EXERCISE :: The word "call" marks the lines you need; copy each of them from the data.

RECORDED DATA ::

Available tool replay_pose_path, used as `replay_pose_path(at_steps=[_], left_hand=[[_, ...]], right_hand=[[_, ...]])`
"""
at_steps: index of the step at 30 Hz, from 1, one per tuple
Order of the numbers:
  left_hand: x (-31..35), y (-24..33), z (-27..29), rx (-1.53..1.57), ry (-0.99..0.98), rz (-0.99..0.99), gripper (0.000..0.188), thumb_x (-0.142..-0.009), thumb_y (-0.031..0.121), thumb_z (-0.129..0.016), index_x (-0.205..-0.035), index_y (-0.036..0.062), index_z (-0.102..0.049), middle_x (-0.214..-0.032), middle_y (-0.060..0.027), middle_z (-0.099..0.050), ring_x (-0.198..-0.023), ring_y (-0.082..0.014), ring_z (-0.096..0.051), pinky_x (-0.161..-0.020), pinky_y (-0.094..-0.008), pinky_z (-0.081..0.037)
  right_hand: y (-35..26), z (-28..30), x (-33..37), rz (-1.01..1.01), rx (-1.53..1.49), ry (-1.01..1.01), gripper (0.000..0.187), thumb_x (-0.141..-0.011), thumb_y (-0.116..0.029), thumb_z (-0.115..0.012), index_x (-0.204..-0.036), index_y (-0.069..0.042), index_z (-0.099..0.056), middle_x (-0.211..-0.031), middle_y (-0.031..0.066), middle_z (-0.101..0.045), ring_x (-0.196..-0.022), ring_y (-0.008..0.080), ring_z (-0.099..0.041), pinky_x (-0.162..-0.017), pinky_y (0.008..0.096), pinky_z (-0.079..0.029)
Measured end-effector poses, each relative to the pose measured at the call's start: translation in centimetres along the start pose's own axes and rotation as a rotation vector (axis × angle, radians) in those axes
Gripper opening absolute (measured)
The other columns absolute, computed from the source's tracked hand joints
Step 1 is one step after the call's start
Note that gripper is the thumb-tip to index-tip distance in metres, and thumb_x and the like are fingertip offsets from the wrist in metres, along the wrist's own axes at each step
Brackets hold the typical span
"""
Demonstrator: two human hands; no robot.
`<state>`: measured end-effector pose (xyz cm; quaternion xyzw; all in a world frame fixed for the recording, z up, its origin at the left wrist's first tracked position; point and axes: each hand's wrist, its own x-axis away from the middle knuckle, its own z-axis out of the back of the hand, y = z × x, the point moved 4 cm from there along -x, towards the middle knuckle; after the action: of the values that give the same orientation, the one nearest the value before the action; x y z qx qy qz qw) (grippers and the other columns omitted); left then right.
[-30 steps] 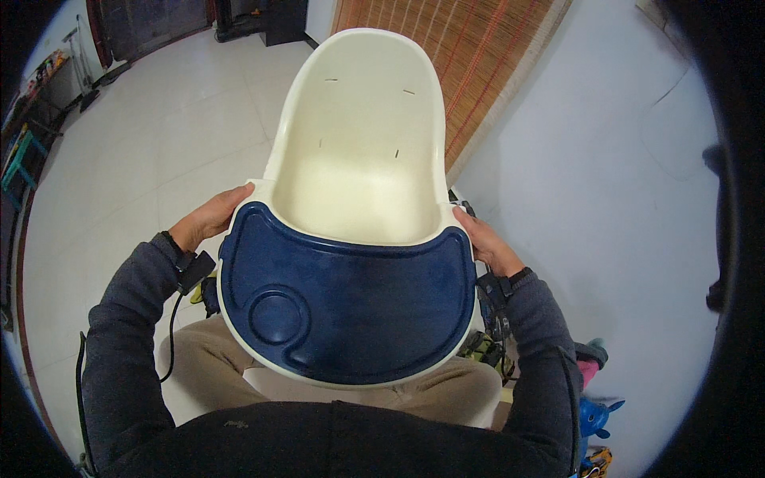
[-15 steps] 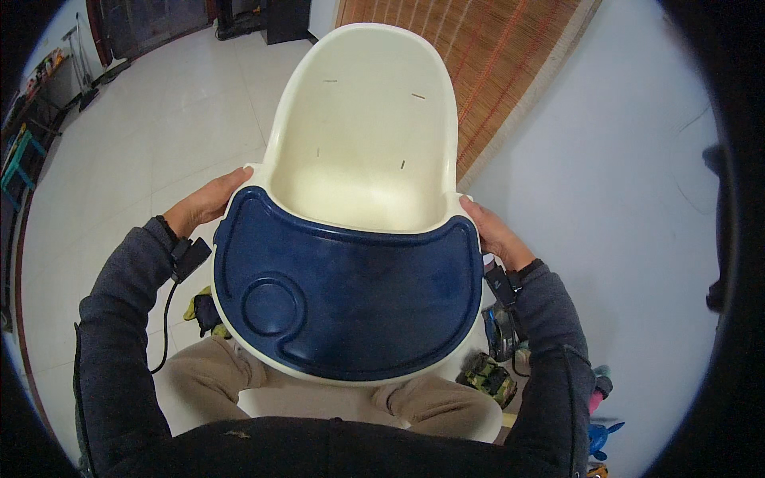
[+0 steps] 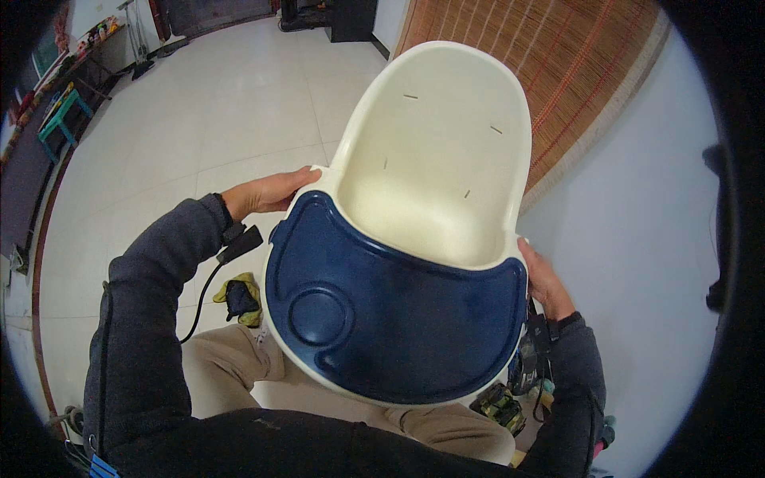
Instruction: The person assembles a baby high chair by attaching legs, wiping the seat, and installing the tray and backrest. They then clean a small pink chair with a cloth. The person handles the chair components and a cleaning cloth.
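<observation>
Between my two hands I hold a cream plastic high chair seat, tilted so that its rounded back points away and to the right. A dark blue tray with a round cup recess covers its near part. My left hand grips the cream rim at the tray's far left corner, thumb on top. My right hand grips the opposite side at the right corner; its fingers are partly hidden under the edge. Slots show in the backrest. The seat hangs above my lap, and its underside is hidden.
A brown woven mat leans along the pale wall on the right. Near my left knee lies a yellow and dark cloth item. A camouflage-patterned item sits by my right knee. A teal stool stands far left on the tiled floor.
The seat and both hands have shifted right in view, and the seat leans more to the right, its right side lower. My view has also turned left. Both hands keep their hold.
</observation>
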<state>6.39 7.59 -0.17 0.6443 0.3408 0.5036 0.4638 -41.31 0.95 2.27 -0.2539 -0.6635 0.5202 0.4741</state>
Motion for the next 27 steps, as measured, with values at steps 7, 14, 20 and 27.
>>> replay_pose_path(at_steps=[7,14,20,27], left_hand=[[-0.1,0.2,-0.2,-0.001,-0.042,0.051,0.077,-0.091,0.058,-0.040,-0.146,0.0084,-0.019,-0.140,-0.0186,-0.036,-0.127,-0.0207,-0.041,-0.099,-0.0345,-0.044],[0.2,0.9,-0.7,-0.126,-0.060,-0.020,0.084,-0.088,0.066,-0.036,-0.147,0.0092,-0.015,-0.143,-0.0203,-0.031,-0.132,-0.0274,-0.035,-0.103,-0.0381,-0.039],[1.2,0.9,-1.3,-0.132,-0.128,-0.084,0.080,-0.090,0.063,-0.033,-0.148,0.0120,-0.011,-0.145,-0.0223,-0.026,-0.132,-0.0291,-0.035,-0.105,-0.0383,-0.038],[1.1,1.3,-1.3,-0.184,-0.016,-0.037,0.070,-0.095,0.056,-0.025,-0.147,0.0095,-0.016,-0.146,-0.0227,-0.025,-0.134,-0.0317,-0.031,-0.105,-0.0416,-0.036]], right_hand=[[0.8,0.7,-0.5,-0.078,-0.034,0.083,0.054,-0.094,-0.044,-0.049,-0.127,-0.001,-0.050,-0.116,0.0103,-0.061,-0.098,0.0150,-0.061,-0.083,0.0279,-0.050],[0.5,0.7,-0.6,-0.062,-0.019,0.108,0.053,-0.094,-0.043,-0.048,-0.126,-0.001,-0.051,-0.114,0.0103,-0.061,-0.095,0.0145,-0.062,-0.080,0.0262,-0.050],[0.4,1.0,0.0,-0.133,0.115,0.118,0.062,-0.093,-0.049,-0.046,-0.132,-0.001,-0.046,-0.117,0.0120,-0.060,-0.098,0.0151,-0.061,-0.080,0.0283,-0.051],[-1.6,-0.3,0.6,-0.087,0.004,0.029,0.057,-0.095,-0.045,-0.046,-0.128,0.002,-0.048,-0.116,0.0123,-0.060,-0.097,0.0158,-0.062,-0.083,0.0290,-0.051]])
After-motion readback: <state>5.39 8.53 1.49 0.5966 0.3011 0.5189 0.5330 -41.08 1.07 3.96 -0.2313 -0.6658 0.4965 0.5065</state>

FINAL ANSWER ::
Measured end-effector poses, each relative to the pose measured at the call's start: translation in centimetres along the start pose's own axes and rotation as a rotation vector (axis × angle, radians) in those axes
Step 1 is one step after the call's start

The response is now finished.